Task to carry out:
Once the line containing "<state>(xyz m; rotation" is found in the records below, return it and each following line exactly, up to and including the line containing "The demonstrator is", and nothing else.

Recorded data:

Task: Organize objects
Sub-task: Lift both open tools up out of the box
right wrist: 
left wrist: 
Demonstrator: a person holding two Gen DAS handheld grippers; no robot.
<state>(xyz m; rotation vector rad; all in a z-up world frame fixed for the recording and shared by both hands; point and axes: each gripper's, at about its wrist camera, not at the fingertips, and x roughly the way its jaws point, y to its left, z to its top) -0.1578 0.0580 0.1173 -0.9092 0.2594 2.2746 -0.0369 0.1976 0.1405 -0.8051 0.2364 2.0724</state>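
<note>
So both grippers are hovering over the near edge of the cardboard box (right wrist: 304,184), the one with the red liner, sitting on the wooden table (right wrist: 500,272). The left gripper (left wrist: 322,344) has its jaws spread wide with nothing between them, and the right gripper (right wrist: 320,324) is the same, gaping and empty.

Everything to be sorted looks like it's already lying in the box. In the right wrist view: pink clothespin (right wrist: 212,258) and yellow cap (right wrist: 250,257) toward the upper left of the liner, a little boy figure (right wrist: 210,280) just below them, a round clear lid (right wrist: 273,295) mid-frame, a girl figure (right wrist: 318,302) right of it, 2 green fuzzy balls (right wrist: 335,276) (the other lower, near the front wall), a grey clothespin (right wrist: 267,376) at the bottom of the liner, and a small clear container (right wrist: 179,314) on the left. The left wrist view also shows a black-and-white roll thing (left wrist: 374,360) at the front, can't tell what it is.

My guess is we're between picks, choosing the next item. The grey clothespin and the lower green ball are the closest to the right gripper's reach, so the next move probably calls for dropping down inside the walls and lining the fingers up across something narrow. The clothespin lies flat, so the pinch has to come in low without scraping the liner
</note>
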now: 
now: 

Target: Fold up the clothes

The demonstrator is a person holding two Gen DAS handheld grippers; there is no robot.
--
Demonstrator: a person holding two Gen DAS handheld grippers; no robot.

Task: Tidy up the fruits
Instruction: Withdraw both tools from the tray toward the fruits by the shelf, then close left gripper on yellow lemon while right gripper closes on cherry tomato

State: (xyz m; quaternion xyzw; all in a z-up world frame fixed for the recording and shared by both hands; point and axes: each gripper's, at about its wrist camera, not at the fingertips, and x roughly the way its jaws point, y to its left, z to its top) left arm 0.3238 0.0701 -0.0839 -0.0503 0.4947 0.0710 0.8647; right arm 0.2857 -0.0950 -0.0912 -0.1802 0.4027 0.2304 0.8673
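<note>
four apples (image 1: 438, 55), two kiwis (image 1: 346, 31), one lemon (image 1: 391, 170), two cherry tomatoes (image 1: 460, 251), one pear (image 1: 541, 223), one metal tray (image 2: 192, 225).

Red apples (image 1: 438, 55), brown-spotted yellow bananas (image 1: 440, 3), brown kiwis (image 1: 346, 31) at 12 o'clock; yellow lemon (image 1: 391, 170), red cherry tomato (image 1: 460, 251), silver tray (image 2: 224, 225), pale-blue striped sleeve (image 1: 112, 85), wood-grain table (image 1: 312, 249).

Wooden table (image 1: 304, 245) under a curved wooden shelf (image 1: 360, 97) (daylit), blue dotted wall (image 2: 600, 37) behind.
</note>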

Solved problem:
<state>(xyz m; rotation vector rad; all in a z-up world frame fixed for the recording and shared by both hands; point and axes: each gripper's, at about its wrist camera, not at the fingertips, and x roughly the way its jaws point, y to its left, z to its top) -0.1578 0.0580 0.1173 -0.9092 0.2594 2.2746 -0.0369 0.1976 0.1405 -0.8051 0.2364 2.0724</state>
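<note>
So both grippers are hovering over the near edge of the cardboard box (right wrist: 304,184), the one with the red liner, sitting on the wooden table (right wrist: 500,272). The left gripper (left wrist: 322,344) has its jaws spread wide with nothing between them, and the right gripper (right wrist: 320,324) is the same, gaping and empty.

Everything to be sorted looks like it's already lying in the box. In the right wrist view: pink clothespin (right wrist: 212,258) and yellow cap (right wrist: 250,257) toward the upper left of the liner, a little boy figure (right wrist: 210,280) just below them, a round clear lid (right wrist: 273,295) mid-frame, a girl figure (right wrist: 318,302) right of it, 2 green fuzzy balls (right wrist: 335,276) (the other lower, near the front wall), a grey clothespin (right wrist: 267,376) at the bottom of the liner, and a small clear container (right wrist: 179,314) on the left. The left wrist view also shows a black-and-white roll thing (left wrist: 374,360) at the front, can't tell what it is.

My guess is we're between picks, choosing the next item. The grey clothespin and the lower green ball are the closest to the right gripper's reach, so the next move probably calls for dropping down inside the walls and lining the fingers up across something narrow. The clothespin lies flat, so the pinch has to come in low without scraping the liner
</note>
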now: 
now: 

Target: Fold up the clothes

The demonstrator is a person holding two Gen DAS handheld grippers; there is no robot.

The output above is complete as it stands.